Мать перевязала ему руку, пораненную Рамери. Рука сильно болела, но Паакер ни за что не согласился бы пропустить пиршество в Доме Сети, хотя шел туда не без страха. По древности и знатности род его не уступал другим знатным родам Египта, – более того, по чистоте крови он не уступал самому фараону, и все же Паакер никогда не чувствовал себя свободно в обществе вельмож.
Жрецом он не был, хотя и носил звание писца. Он был воином, но не стоял в одном ряду с героями армии фараона. Он был воспитан в духе строгой верности долгу и ревностно исполнял свое дело, но его житейские привычки резко отличались от условностей, принятых в том обществе, украшением которого был его отец, человек отважный и великодушный.
Паакер не был скуп. Он не дорожил унаследованными от отца сокровищами, и щедрость, как видно, не была ему чужда. Однако грубость его души ярче проявлялась именно тогда, когда Паакер бывал щедр, потому что он не уставал потом упрекать в неблагодарности людей, им облагодетельствованных. К тому же он считал, что щедрость дает ему право грубо обращаться с этими людьми и требовать от них чего угодно. Тем самым лучшие порывы Паакера приносили ему скорее врагов, чем друзей.
Паакер отнюдь не был, что называется, благородной натурой, он был эгоистом, который с одинаковой легкостью топтал и цветы и пески пустыни, чтобы сократить путь к цели. Это свойство его характера проявлялось решительно во всем: в звуках его голоса, в грубых чертах лица, в напыщенности его приземистой фигуры, в каждом его движении.
В военном лагере он мог себя вести как ему заблагорассудится. Иное дело – в обществе людей его круга. По этой причине, равно как и потому, что Паакер не умел поддерживать легкую и непринужденную беседу, необходимую в этом обществе, он всегда чувствовал себя в нем неловко. Пожалуй, он даже отклонил бы приглашение Амени, если бы оно не льстило его тщеславию.

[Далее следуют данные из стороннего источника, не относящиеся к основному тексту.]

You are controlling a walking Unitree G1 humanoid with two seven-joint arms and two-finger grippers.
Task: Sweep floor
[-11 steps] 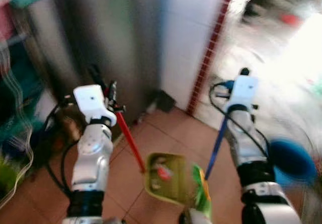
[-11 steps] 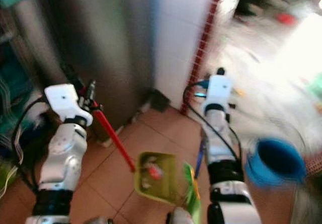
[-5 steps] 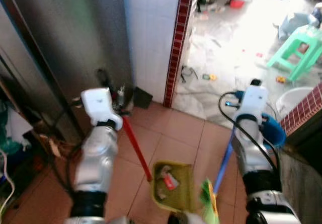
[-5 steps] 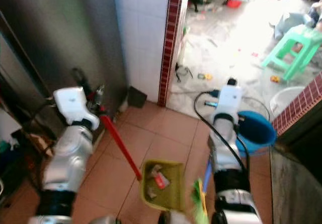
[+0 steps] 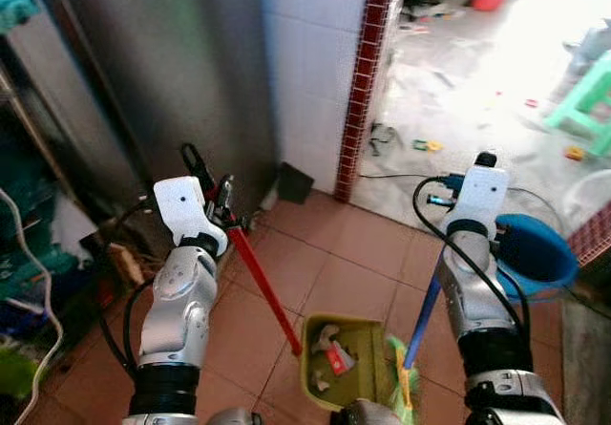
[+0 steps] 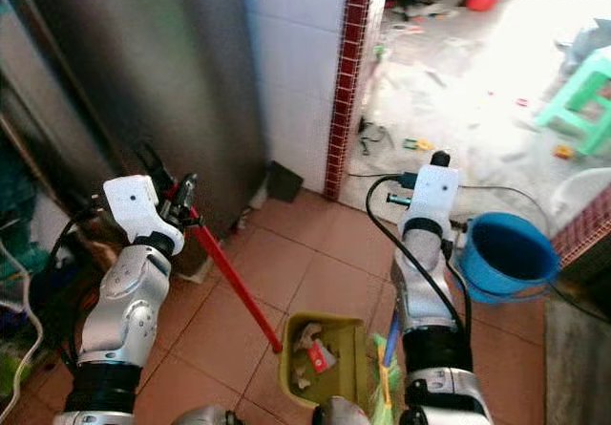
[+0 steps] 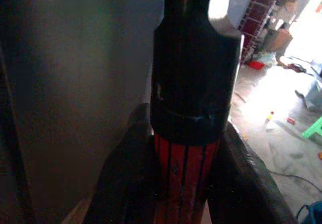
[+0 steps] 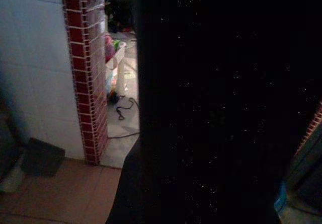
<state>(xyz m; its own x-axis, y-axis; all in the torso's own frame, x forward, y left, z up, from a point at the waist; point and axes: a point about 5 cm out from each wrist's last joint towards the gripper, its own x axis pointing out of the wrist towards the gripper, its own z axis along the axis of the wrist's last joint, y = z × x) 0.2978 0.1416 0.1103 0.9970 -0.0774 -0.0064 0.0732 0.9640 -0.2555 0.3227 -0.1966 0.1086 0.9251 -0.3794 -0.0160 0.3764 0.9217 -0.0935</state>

Было уже поздно. Однако пиршество начиналось не раньше полуночи, так как до этого гости еще смотрели представление, разыгрываемое на священном озере при свете фонарей и факелов. Обычным сюжетом такого представления была божественная судьба Исиды и Осириса.
Когда Паакер вошел в празднично убранный зал, все гости были уже в сборе. Явился и везир Ани – он сидел справа от Амени на почетном месте – во главе среднего стола. Много мест за этим столом оставалось незанятыми, потому что пророки и посвященные фиванского храма Амона, извинившись, сообщили, что не могут присутствовать на пиршестве. Они были верными сторонниками Рамсеса и его семьи; их престарелый настоятель не одобрял дерзости Амени по отношению к детям фараона, и, кроме того, всю историю с чудесным перемещением сердца овна они воспринимали как враждебный выпад против всеми почитаемого и щедро одаренного самим фараоном государственного храма Амона.